> _WHAT TO DO_
A verbatim reproduction of the lines below, from the line containing "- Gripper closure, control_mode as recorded" through the line containing "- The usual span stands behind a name", both ends included, is the whole required output.

> _DATA EXCERPT_
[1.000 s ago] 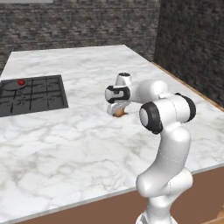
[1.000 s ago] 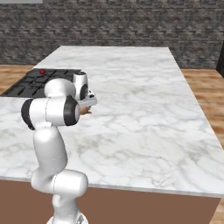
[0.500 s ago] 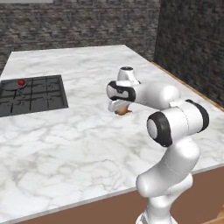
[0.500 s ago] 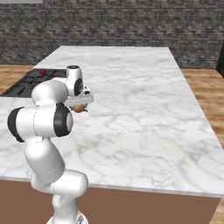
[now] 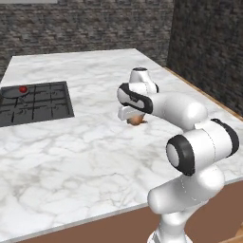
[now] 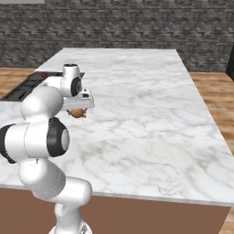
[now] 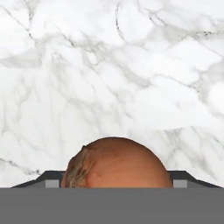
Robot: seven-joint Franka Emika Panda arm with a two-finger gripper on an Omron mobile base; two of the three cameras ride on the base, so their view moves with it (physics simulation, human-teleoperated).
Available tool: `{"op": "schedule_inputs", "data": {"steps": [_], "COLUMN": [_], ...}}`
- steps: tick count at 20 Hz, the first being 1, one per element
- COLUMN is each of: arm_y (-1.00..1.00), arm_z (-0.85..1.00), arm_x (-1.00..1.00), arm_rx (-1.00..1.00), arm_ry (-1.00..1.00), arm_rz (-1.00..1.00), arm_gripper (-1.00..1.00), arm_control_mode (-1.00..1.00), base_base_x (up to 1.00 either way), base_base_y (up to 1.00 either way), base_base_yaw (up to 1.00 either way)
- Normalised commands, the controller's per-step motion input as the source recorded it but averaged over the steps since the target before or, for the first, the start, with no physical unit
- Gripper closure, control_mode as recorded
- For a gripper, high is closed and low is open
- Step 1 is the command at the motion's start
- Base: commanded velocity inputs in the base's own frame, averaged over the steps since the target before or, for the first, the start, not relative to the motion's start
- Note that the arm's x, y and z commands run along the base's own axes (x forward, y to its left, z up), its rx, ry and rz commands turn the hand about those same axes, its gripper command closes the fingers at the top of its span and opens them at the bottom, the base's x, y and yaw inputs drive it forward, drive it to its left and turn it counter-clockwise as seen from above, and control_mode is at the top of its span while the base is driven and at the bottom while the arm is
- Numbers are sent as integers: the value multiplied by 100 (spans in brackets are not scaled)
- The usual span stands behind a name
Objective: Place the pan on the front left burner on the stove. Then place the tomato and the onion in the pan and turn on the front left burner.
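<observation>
On the white marble counter [image 5: 85,156], the small round tan-brown onion [image 7: 117,162] sits directly beneath the white tool [image 5: 134,117], between its wide-open jaws, not yet gripped.

No readable text, labels, brands, numbers or signs are showing anywhere in these views.
</observation>
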Motion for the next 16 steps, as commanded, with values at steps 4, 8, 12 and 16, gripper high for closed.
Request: {"op": "schedule_inputs", "data": {"steps": [4, 8, 12, 16], "arm_y": [-3, -8, -8, -7], "arm_z": [24, 12, 11, 9], "arm_x": [-31, -27, -16, -14], "arm_rx": [0, 0, 0, 0], "arm_ry": [10, 11, 12, 12], "arm_rz": [-14, -13, -12, -11], "arm_gripper": [100, 100, 100, 100], "arm_control_mode": [-100, -100, -100, -100], "base_base_x": [0, 0, 0, 0], "base_base_y": [0, 0, 0, 0], "base_base_yaw": [0, 0, 0, 0]}}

> _RESPONSE_
- Gripper closure, control_mode as recorded
- For a gripper, high is closed and low is open
- Step 1 is the command at the motion's start
- Base: commanded velocity inputs in the base's own frame, averaged over the steps since the target before or, for the first, the start, not relative to the motion's start
- Note that the arm's x, y and z commands run along the base's own axes (x forward, y to its left, z up), its rx, ry and rz commands turn the hand about those same axes, its gripper command closes the fingers at the top of its span and opens them at the bottom, the base's x, y and yaw inputs drive it forward, drive it to its left and turn it counter-clockwise as seen from above, and control_mode is at the top of its span while the base is driven and at the bottom while the arm is
- Numbers are sent as integers: the value multiplied by 100 (spans in brackets are not scaled)
- The usual span stands behind a name

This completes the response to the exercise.